_TO DO:_ Without including the pictures, copy out every line below.

_RECORDS SHOWN:_
= = = = =

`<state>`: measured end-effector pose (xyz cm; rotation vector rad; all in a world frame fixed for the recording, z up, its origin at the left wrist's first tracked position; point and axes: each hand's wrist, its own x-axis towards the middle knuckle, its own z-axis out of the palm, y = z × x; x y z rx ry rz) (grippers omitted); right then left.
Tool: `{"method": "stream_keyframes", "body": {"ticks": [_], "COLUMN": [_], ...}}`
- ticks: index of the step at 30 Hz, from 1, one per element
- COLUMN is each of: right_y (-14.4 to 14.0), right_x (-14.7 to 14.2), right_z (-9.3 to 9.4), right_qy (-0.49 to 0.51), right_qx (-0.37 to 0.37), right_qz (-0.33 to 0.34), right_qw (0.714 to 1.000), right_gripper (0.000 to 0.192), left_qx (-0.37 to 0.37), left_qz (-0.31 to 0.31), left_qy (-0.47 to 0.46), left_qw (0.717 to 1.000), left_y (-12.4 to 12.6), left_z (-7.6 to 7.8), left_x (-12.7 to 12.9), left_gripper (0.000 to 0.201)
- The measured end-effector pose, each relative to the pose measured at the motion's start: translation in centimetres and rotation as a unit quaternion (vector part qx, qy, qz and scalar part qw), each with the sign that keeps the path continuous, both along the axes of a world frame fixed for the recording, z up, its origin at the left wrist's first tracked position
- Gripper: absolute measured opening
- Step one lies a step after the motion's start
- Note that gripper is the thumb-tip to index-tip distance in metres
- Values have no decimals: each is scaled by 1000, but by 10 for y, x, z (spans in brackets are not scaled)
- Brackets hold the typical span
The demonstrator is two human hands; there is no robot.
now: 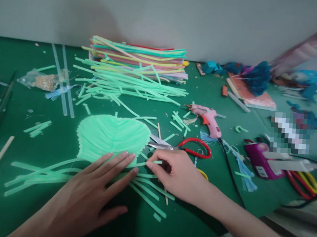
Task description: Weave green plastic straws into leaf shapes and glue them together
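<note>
A leaf shape built from mint-green pipe cleaners point(113, 135) lies flat on the green table. My left hand point(97, 190) rests with its fingers stretched out over the leaf's near edge and the loose strands below it. Between thumb and forefinger, my right hand point(174, 171) pinches a mint-green pipe cleaner point(154, 162) that runs along that near edge. Red-handled scissors point(197, 146) lie just beyond my right hand, their blades pointing at the leaf. Several long green pipe cleaners point(42, 175) stick out on both sides of my left hand, which hides their middles.
A pile of coloured pipe cleaners point(137, 67) lies at the back against the wall. Right of it are a pink glue gun point(209, 118) with a black cord and a purple device point(263, 160). Clear glue sticks point(64, 84) and a bag of beads point(42, 80) lie at the left.
</note>
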<state>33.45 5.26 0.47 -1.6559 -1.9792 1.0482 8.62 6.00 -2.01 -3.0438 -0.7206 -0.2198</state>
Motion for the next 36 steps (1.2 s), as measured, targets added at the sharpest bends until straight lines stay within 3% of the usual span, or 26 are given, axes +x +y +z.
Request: {"method": "stream_keyframes", "body": {"ticks": [18, 29, 33, 36], "right_y": [2, 3, 3, 1], "right_x": [-3, -36, -41, -30], "right_z": [9, 27, 31, 29], "right_qy": [-32, -170, -205, -173], "right_qx": [40, 156, 151, 141], "right_qz": [20, 137, 144, 119], "right_qw": [999, 963, 956, 967], "right_gripper": [14, 15, 15, 15], "left_qx": [-12, -68, -100, -90], "left_qz": [-25, -16, -24, -1], "left_qy": [7, 1, 3, -39], "left_qw": [1000, 998, 995, 995], "left_y": [-1, -1, 1, 2], "left_z": [1, -2, 8, 18], "left_x": [-2, -4, -10, -24], "left_gripper": [71, 64, 69, 69]}}
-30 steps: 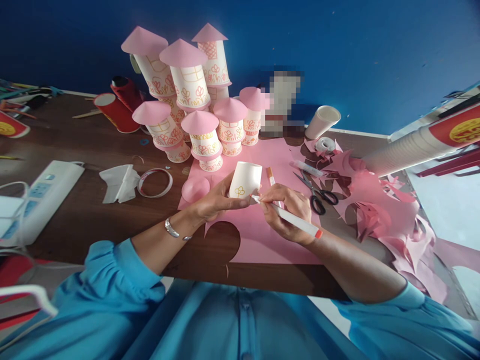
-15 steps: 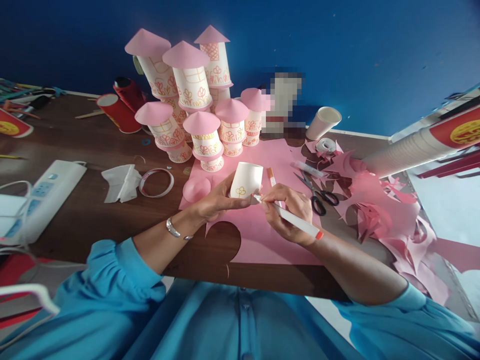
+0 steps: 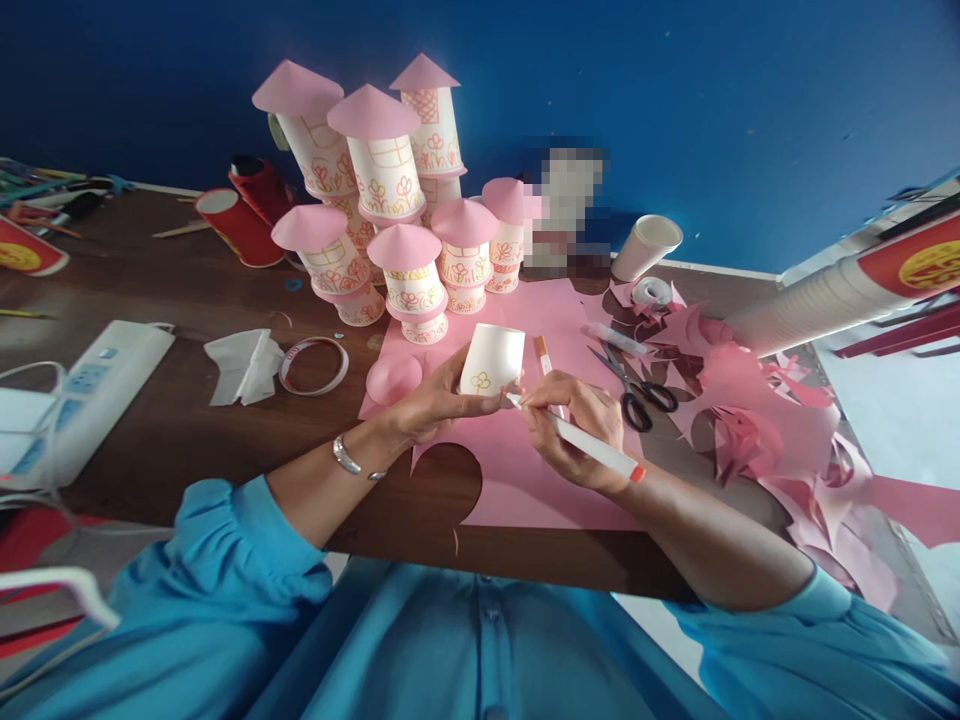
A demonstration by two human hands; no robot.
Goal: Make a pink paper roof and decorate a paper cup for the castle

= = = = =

_SOLUTION FOR THIS PROBLEM:_
`<state>`: measured end-effector pose (xyz cm; rotation vector rad; all in a world frame fixed for the recording, z up, its origin at the left wrist's first tracked position; point and axes: each hand's wrist, its own x-axis towards the middle knuckle, its own z-axis out of the palm, y = z × x; x y z rx ry rz) (grippers omitted); right then left.
Tool: `{"method": "stream_keyframes", "body": {"ticks": [_], "COLUMN": [_], ...}}`
- ticks: index of the step at 30 Hz, from 1, one per element
- COLUMN is each of: right_y (-14.4 to 14.0), right_x (-14.7 to 14.2), right_z (-9.3 to 9.4), right_qy (-0.49 to 0.51), right_qx (-0.37 to 0.37), right_qz (-0.33 to 0.34), right_qw (0.714 to 1.000), right_gripper (0.000 to 0.192), left_qx (-0.37 to 0.37), left_qz (-0.31 to 0.31), left_qy (-0.47 to 0.46), left_qw (0.717 to 1.000), left_y (-12.4 to 12.6), left_z (-7.6 to 7.8), left_x (-12.7 to 12.9), left_gripper (0.000 to 0.201)
- The measured end-effector pose, each relative to the pose measured at the motion's start: translation in centimetres and rotation as a unit quaternion (vector part qx, qy, qz and scalar part qw), each with the sign that keeps the path continuous, both along the axes of a world frame fixed for the recording, z up, its origin at the left wrist's first tracked position
- Gripper: absolute measured opening
- Step one lies a step after the motion's start
- Note that gripper is the thumb-tip to index-tip distance in metres
- Values have no decimals: each is scaled by 1000, but by 10 for y, x, z (spans in brackets are not scaled)
- Brackets hold the typical span
The demonstrator is two human hands; there is no robot.
now: 
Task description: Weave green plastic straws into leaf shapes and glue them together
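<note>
A leaf shape built from mint-green pipe cleaners point(113, 135) lies flat on the green table. My left hand point(97, 190) rests with its fingers stretched out over the leaf's near edge and the loose strands below it. Between thumb and forefinger, my right hand point(174, 171) pinches a mint-green pipe cleaner point(154, 162) that runs along that near edge. Red-handled scissors point(197, 146) lie just beyond my right hand, their blades pointing at the leaf. Several long green pipe cleaners point(42, 175) stick out on both sides of my left hand, which hides their middles.
A pile of coloured pipe cleaners point(137, 67) lies at the back against the wall. Right of it are a pink glue gun point(209, 118) with a black cord and a purple device point(263, 160). Clear glue sticks point(64, 84) and a bag of beads point(42, 80) lie at the left.
</note>
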<state>33.45 5.26 0.47 -1.6559 -1.9792 1.0482 8.62 6.00 -2.01 -3.0438 -0.7206 -0.2198</state>
Motion for the next 36 steps (1.2 s), as measured, targets added at the sharpest bends until straight lines stay within 3% of the usual span, or 26 are given, axes +x +y +z.
Request: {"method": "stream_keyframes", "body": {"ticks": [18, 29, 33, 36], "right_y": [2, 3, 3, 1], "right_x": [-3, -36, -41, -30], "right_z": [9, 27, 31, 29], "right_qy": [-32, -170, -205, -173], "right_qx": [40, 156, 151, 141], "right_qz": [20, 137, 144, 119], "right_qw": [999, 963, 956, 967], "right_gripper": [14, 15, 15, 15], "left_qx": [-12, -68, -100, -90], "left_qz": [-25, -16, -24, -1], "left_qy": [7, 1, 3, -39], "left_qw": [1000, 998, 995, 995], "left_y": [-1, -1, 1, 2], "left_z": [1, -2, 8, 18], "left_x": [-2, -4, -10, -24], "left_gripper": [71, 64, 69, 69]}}
-30 steps: 
-15 steps: 
+0 steps: 
A demonstration by two human hands; no robot.
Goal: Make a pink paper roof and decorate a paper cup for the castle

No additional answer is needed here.